Кружком расположились несколько молодых колхозниц, все веселые, говорливые. Ехали они, судя по разговорам, с какого-то областного совещания свекловодов. Ганна с неприязнью прислушивалась к тому, как они восторгались выступлением какой-то Мотри Одарчук, взявшей по шестьсот центнеров буряка с гектара. У одной, судя по всему, главной среди колхозниц, на блузке поблескивал комсомольский значок. «Эти уже омоскалились, обольшевичились, – раздраженно отметила Ганна. – Новая жизнь им, кажется, пришлась по вкусу».

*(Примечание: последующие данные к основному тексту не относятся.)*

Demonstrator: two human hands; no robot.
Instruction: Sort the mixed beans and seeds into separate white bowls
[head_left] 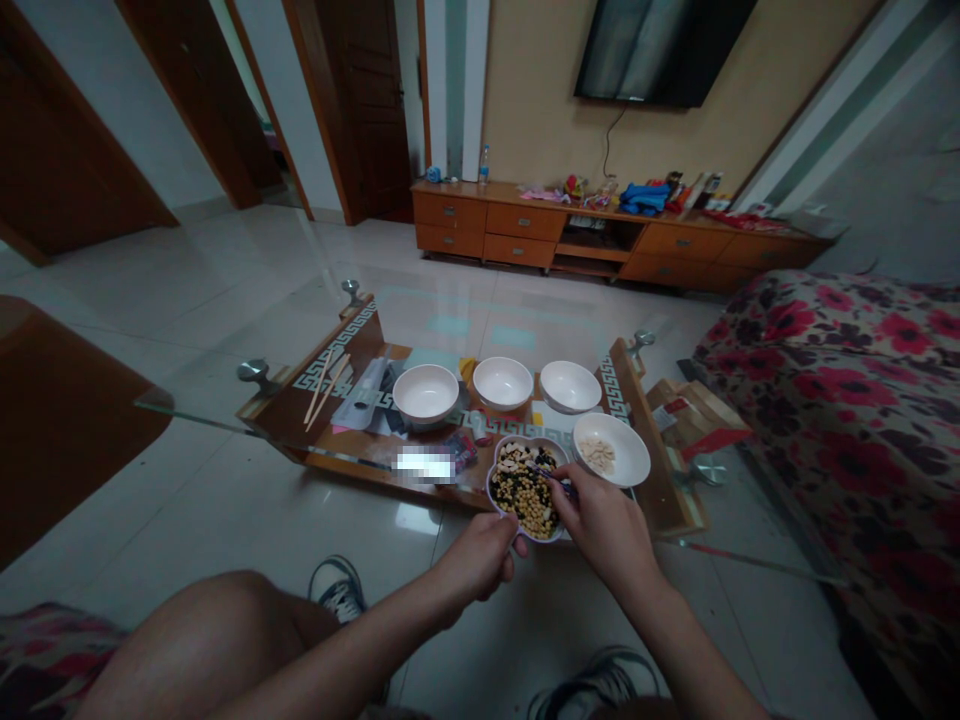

Бабуся с внучкой сидели в конце вагона. Старая дремала, а внучка все старалась высунуться в окно, стреляла по сторонам быстрыми любознательными глазенками. На девочке был пионерский галстук.
В вагоне ехали и другие люди – каждый занимался своим делом, не обращая никакого внимания на соседей. Они не казались настороженными, напуганными или озлобленными, как предупреждал Ганну Степан Мудрый. «Украинцы ошеломлены крушением вековых надежд, они замкнулись, ушли в себя перед лицом огромной опасности, ломающей всех вместе и каждого в отдельности», – Мудрый любил изрекать подобные сентенции, которые, по его мнению, обнажали психологические пласты современных настроений.